Please give again, exactly, every line of the material from the one containing "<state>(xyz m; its" to the end, including both of those lines.
=-=-=
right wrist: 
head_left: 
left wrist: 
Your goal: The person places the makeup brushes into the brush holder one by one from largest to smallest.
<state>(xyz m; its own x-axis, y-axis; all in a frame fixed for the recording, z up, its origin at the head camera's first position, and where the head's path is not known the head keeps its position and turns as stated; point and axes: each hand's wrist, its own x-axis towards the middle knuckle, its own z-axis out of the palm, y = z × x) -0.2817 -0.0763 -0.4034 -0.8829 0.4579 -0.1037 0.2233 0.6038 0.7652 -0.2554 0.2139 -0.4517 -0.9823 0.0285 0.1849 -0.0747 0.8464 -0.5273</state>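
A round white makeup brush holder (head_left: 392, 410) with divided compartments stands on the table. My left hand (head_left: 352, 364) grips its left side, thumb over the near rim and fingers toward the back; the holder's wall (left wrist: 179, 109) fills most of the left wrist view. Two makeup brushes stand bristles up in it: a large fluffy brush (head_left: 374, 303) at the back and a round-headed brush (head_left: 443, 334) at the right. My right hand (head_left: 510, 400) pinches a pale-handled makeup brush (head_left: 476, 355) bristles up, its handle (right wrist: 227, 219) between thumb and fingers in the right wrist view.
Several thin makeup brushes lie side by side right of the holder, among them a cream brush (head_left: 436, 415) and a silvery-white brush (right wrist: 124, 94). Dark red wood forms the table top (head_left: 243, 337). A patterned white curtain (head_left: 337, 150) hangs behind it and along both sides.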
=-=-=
**Finished exercise**
<state>(xyz m; its own x-axis, y-axis; all in a frame fixed for the recording, z up, its origin at the head camera's first position, and where the head's path is not known the head keeps its position and turns as stated; point and axes: each hand's wrist, its own x-axis towards the middle knuckle, its own z-axis out of the palm, y = z × x) -0.2817 -0.0763 -0.4034 -0.8829 0.4579 -0.1037 0.2233 0.6038 0.7652 -0.2554 0.2139 -0.4517 -0.9823 0.0285 0.1849 -0.0747 0.8464 -0.5273</state>
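A round white makeup brush holder (head_left: 392, 410) with divided compartments stands on the table. My left hand (head_left: 352, 364) grips its left side, thumb over the near rim and fingers toward the back; the holder's wall (left wrist: 179, 109) fills most of the left wrist view. Two makeup brushes stand bristles up in it: a large fluffy brush (head_left: 374, 303) at the back and a round-headed brush (head_left: 443, 334) at the right. My right hand (head_left: 510, 400) pinches a pale-handled makeup brush (head_left: 476, 355) bristles up, its handle (right wrist: 227, 219) between thumb and fingers in the right wrist view.
Several thin makeup brushes lie side by side right of the holder, among them a cream brush (head_left: 436, 415) and a silvery-white brush (right wrist: 124, 94). Dark red wood forms the table top (head_left: 243, 337). A patterned white curtain (head_left: 337, 150) hangs behind it and along both sides.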

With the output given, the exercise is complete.